Normally, when I photograph food, I try for a far-off establishing shot to give you a bird's-eye view, then I come in with a tighter shot. There may be a really close food-porn shot, and if I'm dealing with a layered food like a cake or a lasagna, or any kind of food that can reveal something more through a cross section, I go for the cross-section shot. Simply photographing the top of a pie reveals nothing. People want to see interiors because this lets them experience the dimensionality of the food. I'm sure these principles can be applied to non-food items. For example, when I remember to, I try to take establishing shots of blossoming bushes before zooming in for flowery closeups, but I know I'm not consistent with that. (I really need to take photography lessons so I can finally learn what "f-stop" and "depth of field" mean.)
Anyway, I promised cross-section shots of my bread, so here they are:
A lot of the dark bits you're seeing are parsley. And Everything Bagel seasoning. |
Here's a food-porny closeup on one slice:
I've found that, because this bread gets heavier and denser as it cools, it's better for building open-face sandwiches so that you're not confronted with so much breadness.
sliced chicken, pepper salami, Gouda, and mustard |
In the pic below, I'm prepping my final loaf for smoked salmon.
I just thought this looked pretty. |
It's not exactly a bagel with lox and cream cheese, but that'll do, Pig.

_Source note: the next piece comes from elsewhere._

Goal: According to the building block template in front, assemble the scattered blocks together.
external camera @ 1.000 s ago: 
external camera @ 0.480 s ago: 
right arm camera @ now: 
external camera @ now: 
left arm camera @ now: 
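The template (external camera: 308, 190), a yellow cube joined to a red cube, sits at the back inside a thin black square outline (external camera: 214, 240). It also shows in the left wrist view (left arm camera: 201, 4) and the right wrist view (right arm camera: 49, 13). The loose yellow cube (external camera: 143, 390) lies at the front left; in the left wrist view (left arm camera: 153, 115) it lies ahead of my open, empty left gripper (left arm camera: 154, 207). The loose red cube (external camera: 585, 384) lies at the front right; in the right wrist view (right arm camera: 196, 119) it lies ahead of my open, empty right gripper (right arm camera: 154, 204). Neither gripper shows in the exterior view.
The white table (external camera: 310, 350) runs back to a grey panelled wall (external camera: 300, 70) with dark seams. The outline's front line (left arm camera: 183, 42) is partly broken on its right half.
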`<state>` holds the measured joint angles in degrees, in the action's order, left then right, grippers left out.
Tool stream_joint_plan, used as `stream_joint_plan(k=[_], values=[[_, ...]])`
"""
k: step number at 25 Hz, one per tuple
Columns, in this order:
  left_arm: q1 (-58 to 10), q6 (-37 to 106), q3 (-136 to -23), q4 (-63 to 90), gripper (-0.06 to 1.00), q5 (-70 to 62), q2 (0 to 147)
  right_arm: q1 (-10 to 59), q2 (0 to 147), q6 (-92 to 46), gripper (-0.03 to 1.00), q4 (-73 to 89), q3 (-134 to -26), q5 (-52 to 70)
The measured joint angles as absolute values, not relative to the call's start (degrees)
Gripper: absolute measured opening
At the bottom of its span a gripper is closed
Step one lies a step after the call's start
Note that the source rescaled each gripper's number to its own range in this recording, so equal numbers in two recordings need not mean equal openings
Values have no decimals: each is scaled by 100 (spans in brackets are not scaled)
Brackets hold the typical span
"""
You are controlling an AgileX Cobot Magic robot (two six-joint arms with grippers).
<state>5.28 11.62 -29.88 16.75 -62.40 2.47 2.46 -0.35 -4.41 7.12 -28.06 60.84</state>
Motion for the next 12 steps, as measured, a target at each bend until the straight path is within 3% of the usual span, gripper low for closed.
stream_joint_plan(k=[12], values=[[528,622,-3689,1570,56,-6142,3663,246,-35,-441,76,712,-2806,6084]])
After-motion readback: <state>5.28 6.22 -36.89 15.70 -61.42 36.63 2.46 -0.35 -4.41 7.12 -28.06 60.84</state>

Didn't mean to make an eyeless smiley face. |
Open-face sandwiches, crostini... maybe cubed-up croutons. These are the things this sort of bread is ideal for. (Maybe French toast, too!) If I can find a way to tweak the recipe to produce lighter bread, I'll try, but soda breads are traditionally dense, and that's even truer when your flour is made from almonds. Anything made with almond flour tends to be heavy and dense, and depending on what you're making, you may need some chemical help (xanthan gum, etc.) to hold the whole thing together while also keeping the end product flexible. I'm not sure whether this sort of bread would be good if redone as a regular loaf in a standard loaf pan; I suspect the resulting slices of bread would be too crumbly for, say, a tuna sandwich. But this bread is absolutely awesome when you slice it thinly and toast it up in a pan with butter. I'm thankful to have found this recipe.
This weekend's experiments: yeast bread with (1) no flaxseed meal and more oat fiber and (2) no oat fiber and more flaxseed meal. Maybe one of those won't be bitter. We'll soon find out. Expect more reports over the next couple of days.

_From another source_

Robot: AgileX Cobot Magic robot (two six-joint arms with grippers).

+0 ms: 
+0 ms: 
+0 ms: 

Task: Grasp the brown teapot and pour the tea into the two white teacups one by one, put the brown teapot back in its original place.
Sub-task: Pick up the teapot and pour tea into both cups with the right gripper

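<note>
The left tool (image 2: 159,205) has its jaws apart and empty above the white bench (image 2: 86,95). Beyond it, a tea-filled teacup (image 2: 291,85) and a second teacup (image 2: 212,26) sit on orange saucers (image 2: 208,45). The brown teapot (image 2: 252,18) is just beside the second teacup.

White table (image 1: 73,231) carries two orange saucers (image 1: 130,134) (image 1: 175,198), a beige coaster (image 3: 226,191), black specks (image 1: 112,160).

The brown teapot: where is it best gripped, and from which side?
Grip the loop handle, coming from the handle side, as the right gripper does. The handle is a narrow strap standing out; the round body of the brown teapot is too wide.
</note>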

Do you think that bread would a) soak up enough custard and then b) actually stay together enough for French toast? It doesn't really strike me as the kind of bread that would be ideal for that. Then again, I've had banana bread French toast, which worked well enough (although it was way too sweet).

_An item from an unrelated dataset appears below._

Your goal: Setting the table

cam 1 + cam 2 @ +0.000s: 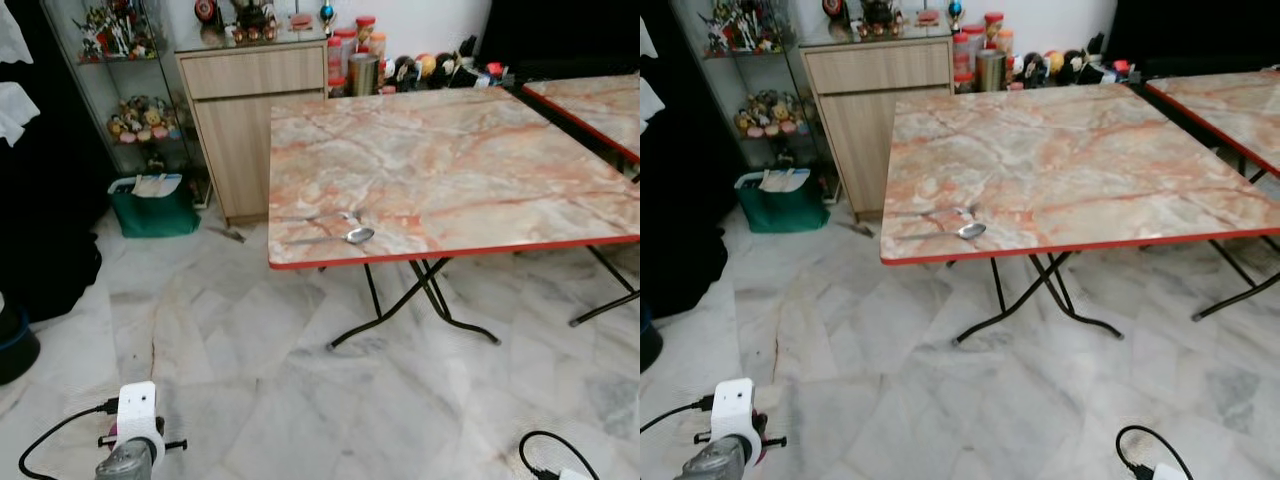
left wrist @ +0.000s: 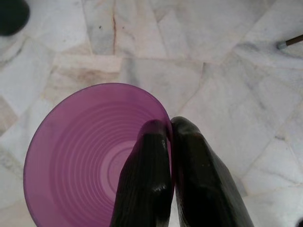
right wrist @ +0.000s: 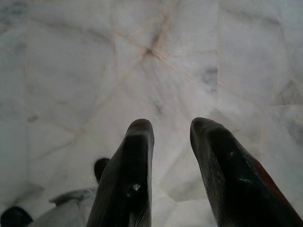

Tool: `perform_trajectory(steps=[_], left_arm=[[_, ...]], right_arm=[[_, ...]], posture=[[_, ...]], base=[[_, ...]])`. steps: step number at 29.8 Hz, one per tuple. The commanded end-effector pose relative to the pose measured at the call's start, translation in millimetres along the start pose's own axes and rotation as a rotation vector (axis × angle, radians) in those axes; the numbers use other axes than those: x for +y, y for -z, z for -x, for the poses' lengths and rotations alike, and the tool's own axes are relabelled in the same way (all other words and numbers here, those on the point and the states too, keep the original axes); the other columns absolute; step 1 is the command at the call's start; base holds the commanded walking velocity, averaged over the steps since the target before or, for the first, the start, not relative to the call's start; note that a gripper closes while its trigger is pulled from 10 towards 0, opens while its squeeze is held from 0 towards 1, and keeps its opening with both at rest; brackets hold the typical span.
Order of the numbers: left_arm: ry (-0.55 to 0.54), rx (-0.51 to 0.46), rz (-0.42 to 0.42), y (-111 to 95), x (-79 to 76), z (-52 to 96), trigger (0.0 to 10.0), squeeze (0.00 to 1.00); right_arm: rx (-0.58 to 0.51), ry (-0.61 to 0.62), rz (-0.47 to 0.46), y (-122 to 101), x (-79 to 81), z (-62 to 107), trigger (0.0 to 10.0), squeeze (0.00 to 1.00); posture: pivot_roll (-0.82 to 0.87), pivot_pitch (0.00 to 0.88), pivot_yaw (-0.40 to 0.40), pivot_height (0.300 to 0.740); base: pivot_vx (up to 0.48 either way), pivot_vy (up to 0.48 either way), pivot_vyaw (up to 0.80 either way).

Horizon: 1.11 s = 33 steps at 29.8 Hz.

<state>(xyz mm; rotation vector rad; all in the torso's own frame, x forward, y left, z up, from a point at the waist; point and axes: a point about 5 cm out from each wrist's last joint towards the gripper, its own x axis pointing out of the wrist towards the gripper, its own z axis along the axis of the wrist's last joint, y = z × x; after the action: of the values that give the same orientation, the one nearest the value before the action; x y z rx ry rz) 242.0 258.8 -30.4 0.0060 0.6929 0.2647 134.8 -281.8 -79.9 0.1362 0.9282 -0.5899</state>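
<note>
Left fingers (image 2: 171, 130) pinch purple cup (image 2: 80, 156) rim; right fingers (image 3: 171, 135) parted over floor (image 3: 71, 71).

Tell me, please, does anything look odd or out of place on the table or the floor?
Nothing is spilled or broken. The spoon and fork lie askew near the table edge, unarranged. The left pincer pinches a purple cup.
</note>
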Motion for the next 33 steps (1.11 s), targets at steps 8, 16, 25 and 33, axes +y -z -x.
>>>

ReplyDeleteI'm not sure. I bet a superficial soak would be fine, but the bread might break up all by itself if you were to let it sit in the eggs for too long. Then again, when you apply heat to eggs, they solidify, so the keto French toast might at least retain its shape even if it turns out to be a soggy mess on the inside the moment you run your fork through it. I'll have to experiment.